Secondly, your call for a (supposedly) democratic secular state of Palestine. Looks good on paper, but not anywhere else. This is an unrealistic call, as such a state would not guarantee the rights of the Jewish people, that sort of situation would have the same effects as the Israeli state with a Palestinian authority, only with the oppressor and the oppressed swapped.
Only a socialist Palestine next to a socialist Israel, as part of a socialist confederation of the Middle East can truly solve the crisis.
Thirdly, I never suggested that the Israeli state and Palestinian Authority should be condemned equally. I was criticising the disproportionality on the issue which GLW holds. The fact that GLW gives plenty of coverage to petty-bourgeois nationalist armed groups, such as the PFLP, but none to the socialist movement within both Israel and Palestine, also indicates such a weakness on the issue.
As well, there is a bit more to the cause of the crisis than just "Israeli colonialism", US imperialism, the Arab leaders, and the Palestinian Authority. All are to blame for their various roles in the conflict. Not to mention the roles of the militants themselves.
David Murray
Valentine NSW [Abridged]
Palestine II
Shane Bentley (Write On, GLW #487) dismisses the notion that Palestinian militants seek the destruction of the entire state of Israel as "one of Zionism's favourite lies", and "overlooks" it summarily.
Even a cursory analysis of the Arabic media clearly demonstrates that the destruction of Israel is part of the mainstream agenda of the Palestinians.
It is unfortunate that in a rush to "overlook" the issues, Bentley hastens to a flawed conclusion. He argues that an Israeli withdrawal (presumably to the green line) from "occupied territory" will end the violence. The positions of all Palestinian factions outlined above show this to be blatantly incorrect.

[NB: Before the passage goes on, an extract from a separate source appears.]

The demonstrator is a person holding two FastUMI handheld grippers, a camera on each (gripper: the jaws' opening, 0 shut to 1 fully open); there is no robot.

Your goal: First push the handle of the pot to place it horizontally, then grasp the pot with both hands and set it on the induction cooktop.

In fact, when Israel offered over 90% of these territories at Camp David, no counter-proposal was ever tabled by the Palestinians. Why? Because an agreement would represents a commitment to end the conflict, and from the Palestinian perspective, the conflict ends only when the State of Israel ceases to exist.
The basic premise of the claim that the "occupation" causes terrorism is historically flawed. Arab and Palestinian terrorism against Israel existed prior to the beginning of Israeli control over the West Bank and Gaza as a result of the Six Day War of June 1967, and even prior to the establishment of the State of Israel in May 1948.
Bentley is clearly concerned with notions of freedom and oppression, but real freedom is to be a slave to truth.
Mark Lewkovitz
Sydney [Abridged]
From Green Left Weekly, April 24, 2002.